LAXMI NARAYAN TRIPATHI – TV CELEBRITY, PRIESTESS AND SOCIAL ACTIVIST

Millions of Indian pilgrims descend on the city of Ujjain to bathe in the city’s Shipra river. This is the Kumbh Mela, the world’s biggest religious pilgrimage, held every 12 years. Now consider this: in 2016 for the first time in history, a transgender (hijra) congregation joins the pilgrimage and the high priestess at the head of this congregation is dancer-turned-movie-star-turned-reality-TV-star-turned-social-activist Laxmi Narayan Tripathi.
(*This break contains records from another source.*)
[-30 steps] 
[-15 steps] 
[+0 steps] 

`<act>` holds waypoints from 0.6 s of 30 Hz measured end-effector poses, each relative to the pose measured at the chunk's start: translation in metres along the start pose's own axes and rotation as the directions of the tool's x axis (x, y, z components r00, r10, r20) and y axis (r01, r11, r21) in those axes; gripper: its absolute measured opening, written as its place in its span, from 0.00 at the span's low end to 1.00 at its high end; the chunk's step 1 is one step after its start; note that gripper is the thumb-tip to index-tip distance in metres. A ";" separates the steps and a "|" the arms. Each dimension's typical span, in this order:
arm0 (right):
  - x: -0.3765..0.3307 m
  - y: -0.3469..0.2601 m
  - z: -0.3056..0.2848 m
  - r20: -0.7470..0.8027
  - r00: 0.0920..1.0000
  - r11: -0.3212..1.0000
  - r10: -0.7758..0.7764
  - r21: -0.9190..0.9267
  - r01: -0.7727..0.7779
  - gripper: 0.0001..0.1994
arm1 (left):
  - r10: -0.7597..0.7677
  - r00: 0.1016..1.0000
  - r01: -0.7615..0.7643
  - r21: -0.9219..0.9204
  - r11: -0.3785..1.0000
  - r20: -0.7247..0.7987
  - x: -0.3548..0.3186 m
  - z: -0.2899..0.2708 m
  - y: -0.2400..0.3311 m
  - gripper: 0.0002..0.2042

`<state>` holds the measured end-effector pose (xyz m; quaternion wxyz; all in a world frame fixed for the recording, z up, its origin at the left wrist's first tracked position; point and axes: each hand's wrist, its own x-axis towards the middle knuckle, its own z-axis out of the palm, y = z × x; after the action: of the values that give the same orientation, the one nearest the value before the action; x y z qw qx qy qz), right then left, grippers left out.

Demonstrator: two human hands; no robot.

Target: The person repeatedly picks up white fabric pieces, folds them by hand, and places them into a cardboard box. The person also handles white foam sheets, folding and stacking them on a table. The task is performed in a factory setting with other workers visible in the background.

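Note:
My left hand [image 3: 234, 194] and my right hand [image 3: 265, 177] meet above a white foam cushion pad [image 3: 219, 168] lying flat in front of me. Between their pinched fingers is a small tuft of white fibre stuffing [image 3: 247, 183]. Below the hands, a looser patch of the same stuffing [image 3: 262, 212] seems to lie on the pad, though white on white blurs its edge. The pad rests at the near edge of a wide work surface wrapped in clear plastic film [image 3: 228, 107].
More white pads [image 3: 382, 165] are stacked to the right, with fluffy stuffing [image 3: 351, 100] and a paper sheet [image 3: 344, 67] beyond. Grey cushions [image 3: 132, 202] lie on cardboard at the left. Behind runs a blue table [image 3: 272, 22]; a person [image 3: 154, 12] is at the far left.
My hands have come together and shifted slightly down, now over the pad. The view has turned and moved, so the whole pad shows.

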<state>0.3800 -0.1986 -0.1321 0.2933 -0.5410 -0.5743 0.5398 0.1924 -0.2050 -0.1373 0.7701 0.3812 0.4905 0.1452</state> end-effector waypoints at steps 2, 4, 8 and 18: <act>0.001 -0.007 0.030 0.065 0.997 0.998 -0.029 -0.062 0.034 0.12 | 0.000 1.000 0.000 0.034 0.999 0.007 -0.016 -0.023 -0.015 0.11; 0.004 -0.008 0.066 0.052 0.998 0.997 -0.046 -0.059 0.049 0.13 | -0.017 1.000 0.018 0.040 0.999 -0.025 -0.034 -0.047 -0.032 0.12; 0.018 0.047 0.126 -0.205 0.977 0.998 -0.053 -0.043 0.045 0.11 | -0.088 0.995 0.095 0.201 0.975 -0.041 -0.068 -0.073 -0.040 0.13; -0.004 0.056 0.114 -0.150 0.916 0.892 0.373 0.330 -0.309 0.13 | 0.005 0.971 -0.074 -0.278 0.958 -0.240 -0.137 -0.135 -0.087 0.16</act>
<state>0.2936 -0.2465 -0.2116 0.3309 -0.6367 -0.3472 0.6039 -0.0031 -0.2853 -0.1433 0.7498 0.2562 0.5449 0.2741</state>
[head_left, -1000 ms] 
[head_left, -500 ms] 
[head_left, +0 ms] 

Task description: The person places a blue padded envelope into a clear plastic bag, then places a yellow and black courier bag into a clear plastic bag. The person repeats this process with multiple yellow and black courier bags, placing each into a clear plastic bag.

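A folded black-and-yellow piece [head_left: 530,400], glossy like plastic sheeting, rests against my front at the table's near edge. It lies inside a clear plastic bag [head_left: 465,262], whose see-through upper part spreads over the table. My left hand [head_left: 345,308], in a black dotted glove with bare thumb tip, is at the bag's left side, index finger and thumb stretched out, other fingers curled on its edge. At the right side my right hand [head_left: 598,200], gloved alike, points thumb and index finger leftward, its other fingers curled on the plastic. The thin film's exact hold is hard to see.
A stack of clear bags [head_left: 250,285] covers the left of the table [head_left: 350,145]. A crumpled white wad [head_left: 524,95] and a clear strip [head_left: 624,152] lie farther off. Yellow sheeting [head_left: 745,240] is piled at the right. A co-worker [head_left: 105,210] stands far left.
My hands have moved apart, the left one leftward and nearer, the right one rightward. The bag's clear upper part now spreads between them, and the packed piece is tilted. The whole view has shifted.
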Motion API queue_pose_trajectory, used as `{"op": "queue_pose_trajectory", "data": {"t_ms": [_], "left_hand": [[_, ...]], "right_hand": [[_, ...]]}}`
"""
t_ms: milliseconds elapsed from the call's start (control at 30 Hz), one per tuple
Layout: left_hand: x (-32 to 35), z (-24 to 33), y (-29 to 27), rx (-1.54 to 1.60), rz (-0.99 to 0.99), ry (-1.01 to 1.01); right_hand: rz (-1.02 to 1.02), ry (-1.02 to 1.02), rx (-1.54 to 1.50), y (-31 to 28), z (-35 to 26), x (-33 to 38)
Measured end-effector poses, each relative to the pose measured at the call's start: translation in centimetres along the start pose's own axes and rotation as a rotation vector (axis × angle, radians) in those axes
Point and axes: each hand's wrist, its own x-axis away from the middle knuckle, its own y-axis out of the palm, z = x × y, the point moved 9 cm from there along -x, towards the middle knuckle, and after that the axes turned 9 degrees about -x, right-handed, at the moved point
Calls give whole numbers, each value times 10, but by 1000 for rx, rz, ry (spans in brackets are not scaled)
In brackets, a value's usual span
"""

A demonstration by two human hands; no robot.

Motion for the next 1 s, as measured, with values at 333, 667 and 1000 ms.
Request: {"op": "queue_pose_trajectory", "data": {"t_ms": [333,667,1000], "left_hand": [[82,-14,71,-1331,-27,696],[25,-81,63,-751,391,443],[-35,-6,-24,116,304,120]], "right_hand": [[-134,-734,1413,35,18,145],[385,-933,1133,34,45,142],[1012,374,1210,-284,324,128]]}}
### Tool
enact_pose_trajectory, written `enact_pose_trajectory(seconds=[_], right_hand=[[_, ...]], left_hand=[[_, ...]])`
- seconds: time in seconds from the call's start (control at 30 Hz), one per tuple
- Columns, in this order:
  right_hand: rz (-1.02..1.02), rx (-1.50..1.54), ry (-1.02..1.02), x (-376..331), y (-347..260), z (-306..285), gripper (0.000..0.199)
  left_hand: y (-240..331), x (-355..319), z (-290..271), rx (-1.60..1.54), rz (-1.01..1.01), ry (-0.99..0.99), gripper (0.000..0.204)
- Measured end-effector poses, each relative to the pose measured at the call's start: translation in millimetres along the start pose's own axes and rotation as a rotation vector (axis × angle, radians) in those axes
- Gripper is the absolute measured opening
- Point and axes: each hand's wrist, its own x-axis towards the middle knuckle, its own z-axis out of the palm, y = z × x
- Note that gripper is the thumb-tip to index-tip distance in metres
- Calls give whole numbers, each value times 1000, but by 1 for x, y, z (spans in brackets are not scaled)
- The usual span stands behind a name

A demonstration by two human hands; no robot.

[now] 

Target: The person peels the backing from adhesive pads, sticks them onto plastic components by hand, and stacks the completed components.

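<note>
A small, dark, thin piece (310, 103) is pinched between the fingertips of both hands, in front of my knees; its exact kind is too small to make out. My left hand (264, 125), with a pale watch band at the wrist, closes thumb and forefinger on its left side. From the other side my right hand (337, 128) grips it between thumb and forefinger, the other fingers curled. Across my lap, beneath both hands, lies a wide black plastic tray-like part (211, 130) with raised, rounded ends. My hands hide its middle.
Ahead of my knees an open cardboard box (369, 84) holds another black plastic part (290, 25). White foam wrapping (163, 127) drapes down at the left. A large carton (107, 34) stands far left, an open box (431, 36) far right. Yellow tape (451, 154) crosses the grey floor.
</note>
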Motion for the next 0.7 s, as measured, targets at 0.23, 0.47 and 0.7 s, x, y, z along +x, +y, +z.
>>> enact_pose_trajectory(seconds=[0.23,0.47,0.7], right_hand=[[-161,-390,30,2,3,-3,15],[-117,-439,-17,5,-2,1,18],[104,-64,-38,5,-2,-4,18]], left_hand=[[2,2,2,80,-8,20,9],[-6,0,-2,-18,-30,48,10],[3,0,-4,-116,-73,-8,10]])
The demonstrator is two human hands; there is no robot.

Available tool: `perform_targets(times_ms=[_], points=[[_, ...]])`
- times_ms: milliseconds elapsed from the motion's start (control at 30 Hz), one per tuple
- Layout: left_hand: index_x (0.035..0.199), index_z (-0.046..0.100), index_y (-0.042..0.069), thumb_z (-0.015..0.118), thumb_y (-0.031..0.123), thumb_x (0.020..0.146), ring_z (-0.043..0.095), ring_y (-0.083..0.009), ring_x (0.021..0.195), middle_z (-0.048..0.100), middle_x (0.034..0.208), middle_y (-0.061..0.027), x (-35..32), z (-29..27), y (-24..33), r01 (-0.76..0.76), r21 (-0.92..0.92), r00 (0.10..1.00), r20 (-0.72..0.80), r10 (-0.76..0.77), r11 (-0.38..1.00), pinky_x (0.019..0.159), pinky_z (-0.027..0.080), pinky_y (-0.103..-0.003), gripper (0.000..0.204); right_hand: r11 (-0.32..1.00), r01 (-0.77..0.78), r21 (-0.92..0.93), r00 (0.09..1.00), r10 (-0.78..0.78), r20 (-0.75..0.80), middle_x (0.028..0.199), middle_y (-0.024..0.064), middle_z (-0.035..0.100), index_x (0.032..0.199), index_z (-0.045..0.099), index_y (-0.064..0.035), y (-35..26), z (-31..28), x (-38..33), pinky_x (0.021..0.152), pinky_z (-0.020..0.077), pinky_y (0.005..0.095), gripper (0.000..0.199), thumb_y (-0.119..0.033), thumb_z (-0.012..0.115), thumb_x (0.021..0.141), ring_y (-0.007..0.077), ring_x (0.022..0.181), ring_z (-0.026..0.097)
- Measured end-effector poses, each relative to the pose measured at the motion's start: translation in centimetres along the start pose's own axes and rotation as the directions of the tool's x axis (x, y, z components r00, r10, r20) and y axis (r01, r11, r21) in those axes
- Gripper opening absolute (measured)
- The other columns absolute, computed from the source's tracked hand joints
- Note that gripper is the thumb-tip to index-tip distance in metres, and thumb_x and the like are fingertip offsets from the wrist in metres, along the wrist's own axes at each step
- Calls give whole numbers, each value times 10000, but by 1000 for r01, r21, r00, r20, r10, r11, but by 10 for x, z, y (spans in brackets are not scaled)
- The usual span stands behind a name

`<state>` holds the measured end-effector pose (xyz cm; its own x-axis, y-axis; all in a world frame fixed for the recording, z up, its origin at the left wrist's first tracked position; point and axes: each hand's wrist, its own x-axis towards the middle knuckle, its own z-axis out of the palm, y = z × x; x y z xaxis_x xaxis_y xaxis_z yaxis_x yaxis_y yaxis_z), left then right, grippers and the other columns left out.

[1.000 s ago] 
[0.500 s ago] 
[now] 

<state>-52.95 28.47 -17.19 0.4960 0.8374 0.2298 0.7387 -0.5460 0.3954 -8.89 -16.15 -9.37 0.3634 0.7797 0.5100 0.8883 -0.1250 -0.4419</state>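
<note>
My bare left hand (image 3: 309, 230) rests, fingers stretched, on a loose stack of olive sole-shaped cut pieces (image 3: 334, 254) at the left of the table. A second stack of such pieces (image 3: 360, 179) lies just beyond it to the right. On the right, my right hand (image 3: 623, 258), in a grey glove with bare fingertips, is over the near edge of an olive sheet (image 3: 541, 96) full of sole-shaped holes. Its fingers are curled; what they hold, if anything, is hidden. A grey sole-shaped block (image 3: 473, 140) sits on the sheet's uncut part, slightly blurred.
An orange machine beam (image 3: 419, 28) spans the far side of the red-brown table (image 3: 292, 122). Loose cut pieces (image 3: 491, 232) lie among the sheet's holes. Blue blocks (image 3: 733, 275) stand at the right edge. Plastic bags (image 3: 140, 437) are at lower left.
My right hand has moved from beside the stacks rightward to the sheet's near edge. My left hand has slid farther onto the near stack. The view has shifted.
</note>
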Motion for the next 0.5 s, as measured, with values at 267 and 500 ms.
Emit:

Like most revolutionaries, Laxmi has commanding presence. This kind of single-minded steely demeanour has served Laxmi well, not only in the context of photoshoots (which she excels at, by the way) but also at high-level meetings at The United Nations. It’s here in 2008 that she presented the plight of sexual minorities, claiming the first ever Asian Pacific transgender representation at the assembly. More recently she was called up for a high-level meeting at the United Nations on HIV/AIDS by UNAID on the issues surrounding the disease.

Moments of brevity are few though. In her home country, Laxmi has been securing the roll out of a 2014 Indian Supreme Court verdict on transgender. The verdict which she championed, sees the state and federal government commit to restoring the lost dignity of transgender people in society. “I was born to take care of people,” she says. “I am reclaiming transgender rights, Indian culture never discriminated against transgender, lesbian and gay people. It was a morality introduced by the British in our society.”

Part of this reclamation is about changing what Laxmi calls the “invisibility” of the transgender community. The biggest obstacle in making the community more visible is lack of inclusion, she says, “Policy makers can’t sit in rooms and decide policies for the transgender community without us”. Also, transgender debates can’t stay on the level of transgender bathrooms she argues, consider “proper workplace policies for the transgender community.” She stresses, “The most important thing is your constitutional right, the basic human rights cannot be taken away from you.”